SoccerSoccer

Manchester United Is Deep and Talented — So Can It Finally Get Rooney Off the Pitch?

Getty images

A little over an hour into Manchester United’s season opener against Bournemouth last weekend, new signing Zlatan Ibrahimovic opened his United account, placing a wormburner into the side netting from 25-some-odd yards out and putting his side up 3–0. As Ander Herrera leaped into Zlatan’s arms in celebration and manager José Mourinho sprinted out of the technical area to do that I’m a genius, fuck what y’all talkin’ ’bout celebration he often does, it felt, really and truly, like the dawning of a new era for the club.

And Paul Pogba, who’s dominated most conversations surrounding the Red Devils for the better part of the summer and recently completed his highly anticipated and obscenely expensive transfer back to the club, wasn’t even there.

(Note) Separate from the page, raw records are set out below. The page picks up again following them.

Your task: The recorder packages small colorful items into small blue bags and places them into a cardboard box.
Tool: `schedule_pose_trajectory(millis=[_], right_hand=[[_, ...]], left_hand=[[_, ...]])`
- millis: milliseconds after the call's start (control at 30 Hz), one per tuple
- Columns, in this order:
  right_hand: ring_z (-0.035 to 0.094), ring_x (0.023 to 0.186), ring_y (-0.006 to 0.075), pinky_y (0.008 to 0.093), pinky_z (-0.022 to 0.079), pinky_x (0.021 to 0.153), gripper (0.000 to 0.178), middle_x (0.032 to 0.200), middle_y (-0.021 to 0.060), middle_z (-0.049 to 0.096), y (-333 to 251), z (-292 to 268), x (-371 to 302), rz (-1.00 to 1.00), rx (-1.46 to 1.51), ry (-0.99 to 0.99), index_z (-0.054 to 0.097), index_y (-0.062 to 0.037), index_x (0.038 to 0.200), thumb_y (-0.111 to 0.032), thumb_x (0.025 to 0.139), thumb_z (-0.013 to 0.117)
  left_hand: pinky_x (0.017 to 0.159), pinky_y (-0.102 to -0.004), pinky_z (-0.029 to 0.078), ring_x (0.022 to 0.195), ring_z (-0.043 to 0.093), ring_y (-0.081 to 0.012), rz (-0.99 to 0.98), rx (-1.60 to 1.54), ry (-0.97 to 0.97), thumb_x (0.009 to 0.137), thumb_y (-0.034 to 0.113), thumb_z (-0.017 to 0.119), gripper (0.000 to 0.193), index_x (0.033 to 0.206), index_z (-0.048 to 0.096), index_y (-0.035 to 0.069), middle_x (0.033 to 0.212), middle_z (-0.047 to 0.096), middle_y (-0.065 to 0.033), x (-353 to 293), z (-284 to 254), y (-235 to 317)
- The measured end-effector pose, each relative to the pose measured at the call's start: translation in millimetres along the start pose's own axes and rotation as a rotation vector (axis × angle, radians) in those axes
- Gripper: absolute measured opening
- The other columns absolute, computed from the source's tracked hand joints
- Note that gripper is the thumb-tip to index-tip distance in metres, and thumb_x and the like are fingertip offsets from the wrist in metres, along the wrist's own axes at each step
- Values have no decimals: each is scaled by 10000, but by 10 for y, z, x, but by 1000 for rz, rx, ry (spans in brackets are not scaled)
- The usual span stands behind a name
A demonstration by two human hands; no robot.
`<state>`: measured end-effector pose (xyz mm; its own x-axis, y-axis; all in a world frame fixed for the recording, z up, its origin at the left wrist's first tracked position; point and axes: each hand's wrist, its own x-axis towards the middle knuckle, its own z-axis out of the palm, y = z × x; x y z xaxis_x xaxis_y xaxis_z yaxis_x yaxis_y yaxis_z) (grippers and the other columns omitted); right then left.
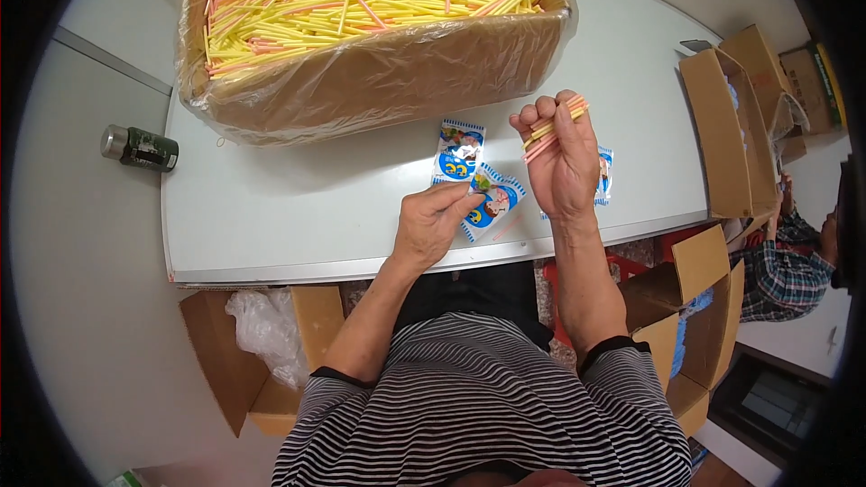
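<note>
- Head view: sticks [541, 139] are clamped in the right hand [563, 160], slanted lengthwise toward the table's [307, 207] near-left corner.
- Left of them, nearer the front edge, a packet [496, 206] is pinched by the left hand [428, 223].

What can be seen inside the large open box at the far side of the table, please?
Inside the large box lie many thin sticks, mostly yellow and pink, with a few greenish ones. The top layer hides anything deeper, including the box's bottom.
</note>
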<state>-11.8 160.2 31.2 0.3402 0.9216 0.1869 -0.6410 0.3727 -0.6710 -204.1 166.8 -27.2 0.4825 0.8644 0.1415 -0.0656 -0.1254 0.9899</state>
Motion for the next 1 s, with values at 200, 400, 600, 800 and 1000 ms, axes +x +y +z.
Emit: schedule_pose_trajectory(millis=[200,400,600,800,1000], right_hand=[[592,994,196,429,478,982,123,1000,43,561,25,76,-60,3,-23,-65,481,-84,1134,-183,1062,478],[597,989,196,430,485,974,117,997,40,565,37,46,-53,7,-8,-47,484,-87,1125,-187,1063,478],[602,990,203,431,492,971,121,1003,46,577,25,25,-50,-11,-12,-76,487,-86,1139,-180,1066,465],[611,969,226,453,508,953,119,986,78,565,0,82,-87,-78,-111,-133,469,-71,1143,-160,1068,445],[620,946,235,475,513,945,103,954,91,551,15,118,-167,-90,-201,-144,451,-62,1117,-149,1066,436]], left_hand=[[717,-250,525,789,661,-95,-149,-65,24,901,85,733,151,1002,745,-27,868,753,-86,-44,33,-1],[678,-222,500,740,621,-68,-232,-149,96,922,93,722,155,978,742,-51,834,731,-47,-34,18,5],[664,-231,500,743,615,-64,-231,-87,3,934,112,709,180,982,739,-59,827,729,-46,-69,31,59],[663,-238,507,736,612,-62,-222,-133,-80,936,141,705,197,978,743,-47,807,728,-50,-88,58,-10],[646,-238,498,726,598,-47,-246,-179,-83,939,157,707,201,972,748,-37,781,714,-26,-55,87,39]])
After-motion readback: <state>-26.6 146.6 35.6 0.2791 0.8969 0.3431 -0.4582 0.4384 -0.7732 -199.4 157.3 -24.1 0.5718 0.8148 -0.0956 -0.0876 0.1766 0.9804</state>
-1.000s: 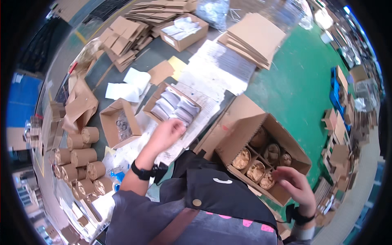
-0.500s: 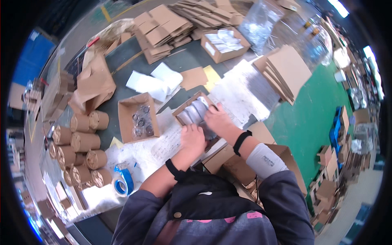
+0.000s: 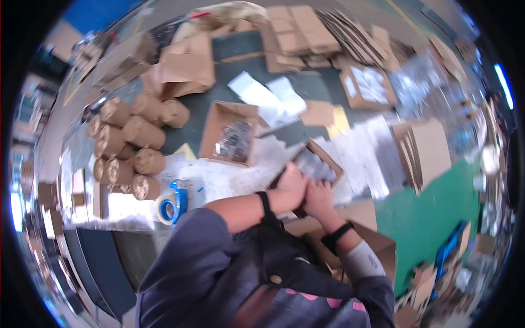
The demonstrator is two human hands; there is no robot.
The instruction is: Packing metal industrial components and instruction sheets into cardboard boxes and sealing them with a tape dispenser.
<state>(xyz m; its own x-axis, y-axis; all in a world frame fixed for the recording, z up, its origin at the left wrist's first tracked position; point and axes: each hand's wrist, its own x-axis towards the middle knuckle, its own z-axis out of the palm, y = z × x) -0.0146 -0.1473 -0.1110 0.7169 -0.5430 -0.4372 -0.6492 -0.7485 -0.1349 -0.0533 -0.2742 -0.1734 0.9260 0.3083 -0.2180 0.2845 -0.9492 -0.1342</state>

For the first time in recent years, United has a roster with both depth and intrigue. Assuming Mourinho will stick with the same back four for Friday’s fixture against Southampton, there are six available spots in the midfield and attack, and a glut of sumptuous options to fill them with. Various combinations of Pogba, Morgan Schneiderlin, Ander Herrera, Henrikh Mkhitaryan, Memphis Depay, Jesse Lingard, Juan Mata, and Anthony Martial can be deployed as a midfield four; Ibrahimovic could tip the spear, and Martial, Mata, Pogba, or Marcus Rashford could play in the hole beneath. It’s mouthwatering.

But even so, with all of these options, somehow, some way, Wayne Rooney is going to find his way onto the team sheet. It happened last year because, though he was pretty much physically toast and his first touch was comically bad, he was still the club captain, and the most recognizable name. In 12 years at Old Trafford, he’s drummed up a lot of goodwill, sold a lot of jerseys, and become an ambassador for the global Manchester United brand. He’s also four goals shy of the club’s all-time scoring record, which at least partly explains why he has featured so prominently under United’s last two managers.

Ugh.

OK, here are two opinions that a person capable of logically structured thought can hold, concurrently, without friction:

  1. Wayne Rooney is a United hero, and has given more to the club and its supporters than we’ll ever be able to return in kind.
  2. Wayne Rooney is fucking washed.

Yes, sure, fine: Rooney knicked himself a goal in what was ultimately a 3–1 win over Bournemouth. Martial snatched a full volley off target while opposing defenders mostly watched to see where it’d land instead of trying to clear out the danger, and Rooney put his side ahead 2–0 with an opportunistic finish. While pedestrian, it wasn’t one of those things that just anybody could do, you know? It required positioning, a certain level of body control, and obviously execution; plenty others might’ve failed to clear those hurdles.

Still, watching it happen elicited that same dull ache in the pit of my stomach that I got watching him break his 452-minute scoring drought against CSKA Moscow, or, really, any time he scored last season. It’s the same deal as Drew Brees breaking passing records as the Saints finish the season with seven wins and miss the wild-card spot; when Rooney scores, time reverses and it briefly becomes less apparent that he’s nowhere near as good as he used to be, and the team is stuck with him in the starting lineup for at least another week.

In the Louis Van Gaal edition of United, Rooney might’ve been the team’s only household name and “world class” talent. And I use scare quotes because Rooney, who was overused and cruelly old at 30, no longer possessed a world-class game. But there are considerably better options elsewhere now, and we might have to come to terms with the fact that Rooney has no business starting for United. Pogba, a world-class talent in his own right, is expected to get “some minutes” against Southampton, but after a presumably brief period of adjustment to his new manager’s system and recalibration to the English game, those minutes will likely turn into a regular starting role. There seems to be less and less room for Rooney, but it seems Mourinho won’t ax the longtime United captain from the lineup for the second game of the season; that’s too strong a gesture, even for someone like Mourinho.

Even if it doesn’t happen this week, Rooney’s days as a capital-I Important First-Team Player will soon be over. At least they should be. United have far too much promising talent to stay mired in the past.